SUPERIOR COURT OF RIDGEWAY
THR33SIX8,
Plaintiff,
v.
ZARTALOX, THORSTRUCKED; and
RIDGEWAY STATE POLICE,
Defendants.
Civil Action No. RSC-CV-2201
DEFENDANTS’ MOTION TO DISMISS
Defendants, proceeding by and through the Solicitor General of Ridgeway,
hereby requests the Court to dismiss Plaintiff’s Complaint pursuant to Rid. R. Civ.
P. 12(a)(5) because Plaintiff has failed to state a claim upon which relief can be
granted. Attached hereto is a memorandum of law in support of Defendants’ Motion.

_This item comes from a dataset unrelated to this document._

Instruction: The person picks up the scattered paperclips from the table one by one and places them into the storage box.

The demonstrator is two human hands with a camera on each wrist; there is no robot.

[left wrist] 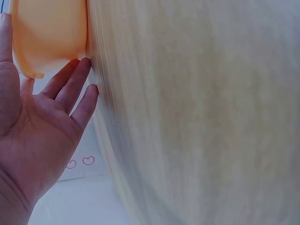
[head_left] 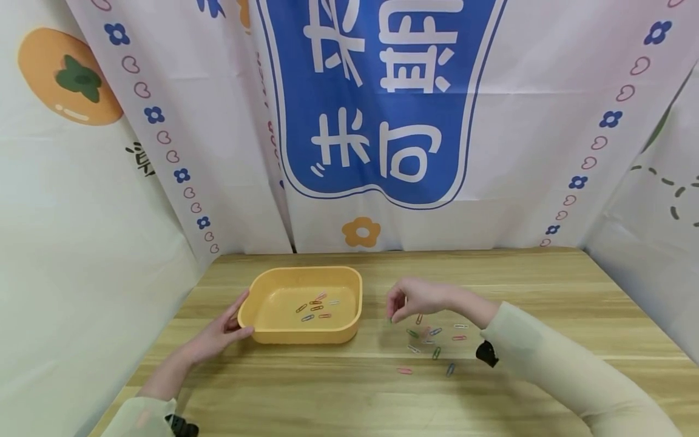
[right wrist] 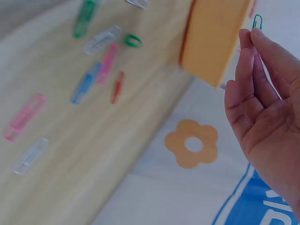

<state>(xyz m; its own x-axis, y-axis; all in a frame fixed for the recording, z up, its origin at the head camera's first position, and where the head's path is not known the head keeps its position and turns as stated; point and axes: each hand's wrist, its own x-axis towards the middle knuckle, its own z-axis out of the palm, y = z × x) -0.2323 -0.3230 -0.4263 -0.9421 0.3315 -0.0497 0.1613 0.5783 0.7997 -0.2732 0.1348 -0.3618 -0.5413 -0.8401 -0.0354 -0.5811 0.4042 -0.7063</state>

Dated: July 20, 2025 Respectfully submitted,
Palmer, Ridgeway.
/s/ BrendaPopplewell
BrendaPopplewell
Solicitor General
EffortlessBrit
Deputy Solicitor General
Ridgeway Department of Justice
1 County Annex
Palmer, Ridgeway 33368
Attorneys for Defendants
SUPERIOR COURT OF RIDGEWAY
THR33SIX8,
Plaintiff,
v.
ZARTALOX, THORSTRUCKED; and
RIDGEWAY STATE POLICE,
Defendants.
Civil Action No. RSC-CV-2201
MEMORANDUM IN SUPPORT OF RID. R. CIV. P. 12(A)(5)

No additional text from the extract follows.